Creating folders with quotas primarily utilizes loop devices in Linux.
In Linux, there is a special type of block device called a loop device. A loop device is a virtual block device created by mapping a normal file on the operating system. In other words, a loop device is a virtual device used to treat a file as a virtual disk medium. After association, the loop can be formatted; this essentially involves performing certain operations on the associated file, allowing it to be mounted and used like a disk.
In other words, a circular device can virtualize files as block devices to simulate the entire file system, so that users can treat it as a hard drive, CD-ROM drive, or floppy drive and mount it as a directory.
Here are the specific steps to create a quota folder:
1. First, use the dd command to create a quota file of 20MB.
dd if=/dev/zero ibs=2M count=10 of=/usr/local/test.img
if=/dev/zero: indicates that the input file is /dev/zero; /dev/null can also be used.
ibs=2M: IBlockSize indicates that the block size is 2M.
of=/usr/local/test.img: Output file
2. Associate the test.img file with the loop device.
losetup /dev/loop0 /usr/local/test.img
3. Creating a file system on the virtual device is actually an operation on test.img, because it has already been associated with /dev/loop0.
mkfs /dev/loop0
4. Mount the file device to the target folder to complete the quota function for the folder (/usr/local/test02).
mount /dev/loop0 /usr/local/test02
5. Resources need to be released when no longer in use.
umount /usr/local/test02 losetup -d /dev/loop0
6. Add the command to start the program to the /etc/rc.d/rc.sysinit file.

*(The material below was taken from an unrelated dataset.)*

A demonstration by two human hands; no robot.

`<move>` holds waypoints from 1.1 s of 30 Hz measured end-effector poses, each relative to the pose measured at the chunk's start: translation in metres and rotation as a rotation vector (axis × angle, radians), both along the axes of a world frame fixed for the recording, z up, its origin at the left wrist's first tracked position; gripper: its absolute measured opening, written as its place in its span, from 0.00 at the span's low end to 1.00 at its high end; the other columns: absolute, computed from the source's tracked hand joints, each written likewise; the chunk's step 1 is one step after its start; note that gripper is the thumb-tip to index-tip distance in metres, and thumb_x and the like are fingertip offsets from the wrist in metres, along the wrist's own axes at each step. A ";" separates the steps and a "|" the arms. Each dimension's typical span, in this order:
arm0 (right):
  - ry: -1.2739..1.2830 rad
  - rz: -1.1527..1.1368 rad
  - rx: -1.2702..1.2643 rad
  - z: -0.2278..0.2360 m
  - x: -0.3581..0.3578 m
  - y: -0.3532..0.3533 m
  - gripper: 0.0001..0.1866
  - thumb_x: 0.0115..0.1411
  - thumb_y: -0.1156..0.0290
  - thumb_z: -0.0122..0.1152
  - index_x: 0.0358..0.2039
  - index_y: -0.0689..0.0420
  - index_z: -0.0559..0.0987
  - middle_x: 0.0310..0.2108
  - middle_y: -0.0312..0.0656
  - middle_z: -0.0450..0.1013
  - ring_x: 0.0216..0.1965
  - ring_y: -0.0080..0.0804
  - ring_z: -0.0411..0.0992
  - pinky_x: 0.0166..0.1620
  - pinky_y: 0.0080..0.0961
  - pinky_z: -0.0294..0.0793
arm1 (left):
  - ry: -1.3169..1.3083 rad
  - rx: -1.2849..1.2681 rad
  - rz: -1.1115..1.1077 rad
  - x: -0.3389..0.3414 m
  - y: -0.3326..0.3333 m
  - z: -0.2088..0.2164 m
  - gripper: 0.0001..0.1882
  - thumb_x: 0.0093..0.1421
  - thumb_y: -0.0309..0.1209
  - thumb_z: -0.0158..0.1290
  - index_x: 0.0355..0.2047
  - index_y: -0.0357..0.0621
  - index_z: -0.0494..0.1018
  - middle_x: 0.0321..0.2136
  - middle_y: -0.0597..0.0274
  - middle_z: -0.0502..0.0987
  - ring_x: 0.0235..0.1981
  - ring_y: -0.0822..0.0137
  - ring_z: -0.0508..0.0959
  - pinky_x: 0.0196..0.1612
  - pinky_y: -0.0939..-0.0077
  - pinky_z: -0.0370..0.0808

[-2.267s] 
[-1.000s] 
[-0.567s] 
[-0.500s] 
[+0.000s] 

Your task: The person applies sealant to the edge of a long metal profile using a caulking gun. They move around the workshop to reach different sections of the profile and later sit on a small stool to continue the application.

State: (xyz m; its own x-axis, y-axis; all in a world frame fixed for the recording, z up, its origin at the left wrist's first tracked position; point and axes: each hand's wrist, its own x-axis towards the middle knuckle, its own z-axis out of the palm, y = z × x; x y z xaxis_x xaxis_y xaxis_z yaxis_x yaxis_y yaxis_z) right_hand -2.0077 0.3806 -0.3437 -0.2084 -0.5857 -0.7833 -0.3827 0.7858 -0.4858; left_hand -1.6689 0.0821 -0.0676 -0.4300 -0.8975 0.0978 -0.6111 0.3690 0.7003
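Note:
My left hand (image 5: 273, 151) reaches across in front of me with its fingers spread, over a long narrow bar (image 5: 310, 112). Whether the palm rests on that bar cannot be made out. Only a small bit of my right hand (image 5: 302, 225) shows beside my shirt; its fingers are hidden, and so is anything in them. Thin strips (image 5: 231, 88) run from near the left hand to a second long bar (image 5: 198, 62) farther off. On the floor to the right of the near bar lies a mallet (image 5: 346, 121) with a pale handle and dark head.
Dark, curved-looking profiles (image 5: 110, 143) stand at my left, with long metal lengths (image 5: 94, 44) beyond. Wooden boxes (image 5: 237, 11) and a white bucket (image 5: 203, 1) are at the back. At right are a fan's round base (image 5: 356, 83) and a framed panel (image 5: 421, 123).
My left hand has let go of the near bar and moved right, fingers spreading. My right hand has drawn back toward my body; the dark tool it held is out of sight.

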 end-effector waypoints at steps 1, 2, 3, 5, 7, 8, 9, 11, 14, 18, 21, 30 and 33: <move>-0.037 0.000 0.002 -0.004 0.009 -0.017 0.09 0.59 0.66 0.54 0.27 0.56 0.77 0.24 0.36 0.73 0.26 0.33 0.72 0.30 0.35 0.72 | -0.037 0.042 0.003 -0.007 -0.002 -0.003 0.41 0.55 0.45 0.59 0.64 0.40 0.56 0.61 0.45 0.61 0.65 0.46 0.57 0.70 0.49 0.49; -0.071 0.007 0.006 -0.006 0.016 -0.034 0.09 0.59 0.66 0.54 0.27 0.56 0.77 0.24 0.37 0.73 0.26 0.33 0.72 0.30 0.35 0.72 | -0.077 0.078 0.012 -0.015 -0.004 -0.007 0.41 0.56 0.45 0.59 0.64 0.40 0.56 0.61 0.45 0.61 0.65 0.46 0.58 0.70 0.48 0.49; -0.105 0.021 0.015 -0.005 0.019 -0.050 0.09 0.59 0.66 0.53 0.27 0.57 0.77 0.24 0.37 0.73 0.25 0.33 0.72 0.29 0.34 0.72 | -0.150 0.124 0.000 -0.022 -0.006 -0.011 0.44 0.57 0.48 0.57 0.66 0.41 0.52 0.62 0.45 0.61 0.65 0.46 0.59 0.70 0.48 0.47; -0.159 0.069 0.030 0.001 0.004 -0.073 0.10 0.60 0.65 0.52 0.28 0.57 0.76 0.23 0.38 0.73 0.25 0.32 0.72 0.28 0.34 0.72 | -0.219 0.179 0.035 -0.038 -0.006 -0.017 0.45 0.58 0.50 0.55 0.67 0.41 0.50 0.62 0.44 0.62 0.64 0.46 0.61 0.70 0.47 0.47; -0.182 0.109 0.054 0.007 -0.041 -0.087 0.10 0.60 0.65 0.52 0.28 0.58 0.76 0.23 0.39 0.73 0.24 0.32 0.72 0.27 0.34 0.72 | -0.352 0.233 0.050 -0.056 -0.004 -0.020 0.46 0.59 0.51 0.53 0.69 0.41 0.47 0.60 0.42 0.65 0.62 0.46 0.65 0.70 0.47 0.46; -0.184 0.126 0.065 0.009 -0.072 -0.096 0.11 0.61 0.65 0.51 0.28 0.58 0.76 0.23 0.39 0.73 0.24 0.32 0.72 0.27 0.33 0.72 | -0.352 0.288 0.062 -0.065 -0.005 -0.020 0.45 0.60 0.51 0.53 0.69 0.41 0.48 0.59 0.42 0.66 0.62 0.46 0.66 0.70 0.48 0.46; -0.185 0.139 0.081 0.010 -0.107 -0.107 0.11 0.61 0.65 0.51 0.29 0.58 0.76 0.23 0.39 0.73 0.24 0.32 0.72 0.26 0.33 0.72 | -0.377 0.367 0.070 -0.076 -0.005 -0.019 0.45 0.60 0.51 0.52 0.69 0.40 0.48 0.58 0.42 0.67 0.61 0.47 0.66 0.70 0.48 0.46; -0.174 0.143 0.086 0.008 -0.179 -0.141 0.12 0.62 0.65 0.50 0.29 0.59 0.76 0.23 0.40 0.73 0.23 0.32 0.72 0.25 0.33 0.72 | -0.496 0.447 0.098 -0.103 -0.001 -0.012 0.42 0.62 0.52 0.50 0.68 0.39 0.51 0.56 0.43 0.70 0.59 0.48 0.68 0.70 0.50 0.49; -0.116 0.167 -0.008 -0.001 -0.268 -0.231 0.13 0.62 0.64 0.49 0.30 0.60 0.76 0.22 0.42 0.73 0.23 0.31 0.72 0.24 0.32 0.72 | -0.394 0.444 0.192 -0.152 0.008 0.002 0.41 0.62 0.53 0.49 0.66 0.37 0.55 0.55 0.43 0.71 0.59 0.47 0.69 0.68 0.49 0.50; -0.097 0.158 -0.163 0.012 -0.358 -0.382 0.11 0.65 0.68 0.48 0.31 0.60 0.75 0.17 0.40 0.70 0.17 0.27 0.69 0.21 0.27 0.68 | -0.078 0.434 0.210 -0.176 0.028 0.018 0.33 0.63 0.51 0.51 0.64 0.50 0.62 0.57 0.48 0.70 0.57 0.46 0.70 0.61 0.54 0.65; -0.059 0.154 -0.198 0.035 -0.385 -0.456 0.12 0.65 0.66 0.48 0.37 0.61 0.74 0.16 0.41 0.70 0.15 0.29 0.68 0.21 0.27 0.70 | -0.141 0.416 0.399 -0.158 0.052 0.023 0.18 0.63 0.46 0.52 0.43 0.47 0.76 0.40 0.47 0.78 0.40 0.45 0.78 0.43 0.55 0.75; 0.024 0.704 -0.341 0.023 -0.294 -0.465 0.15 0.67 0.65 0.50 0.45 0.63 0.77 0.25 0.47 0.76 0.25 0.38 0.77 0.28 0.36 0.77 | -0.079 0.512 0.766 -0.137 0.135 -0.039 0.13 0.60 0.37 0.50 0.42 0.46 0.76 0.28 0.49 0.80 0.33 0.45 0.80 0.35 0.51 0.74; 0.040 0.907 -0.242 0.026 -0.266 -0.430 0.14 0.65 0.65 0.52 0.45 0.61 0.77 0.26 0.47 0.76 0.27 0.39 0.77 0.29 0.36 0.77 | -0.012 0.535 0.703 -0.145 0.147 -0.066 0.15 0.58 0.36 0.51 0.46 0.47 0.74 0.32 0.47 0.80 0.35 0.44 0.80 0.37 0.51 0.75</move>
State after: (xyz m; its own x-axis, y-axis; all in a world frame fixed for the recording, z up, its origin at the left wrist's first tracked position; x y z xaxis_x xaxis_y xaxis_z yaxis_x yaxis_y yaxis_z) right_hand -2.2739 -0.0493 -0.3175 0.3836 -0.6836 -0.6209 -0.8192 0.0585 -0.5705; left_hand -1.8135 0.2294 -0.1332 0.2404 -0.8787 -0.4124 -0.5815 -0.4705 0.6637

The script `/etc/rc.d/rc.sysinit` starts system services, such as setting system environment variables, setting the system clock, loading fonts, checking and loading file systems, and generating system startup log files.
losetup -a |wc -l
This siteOriginal articleAll follow "Attribution-NonCommercial-ShareAlike 4.0 License (CC BY-NC-SA 4.0)Please retain the following annotations when sharing or adapting:
Original author:Jake Tao,source:"Setting a limit on folder size in CentOS"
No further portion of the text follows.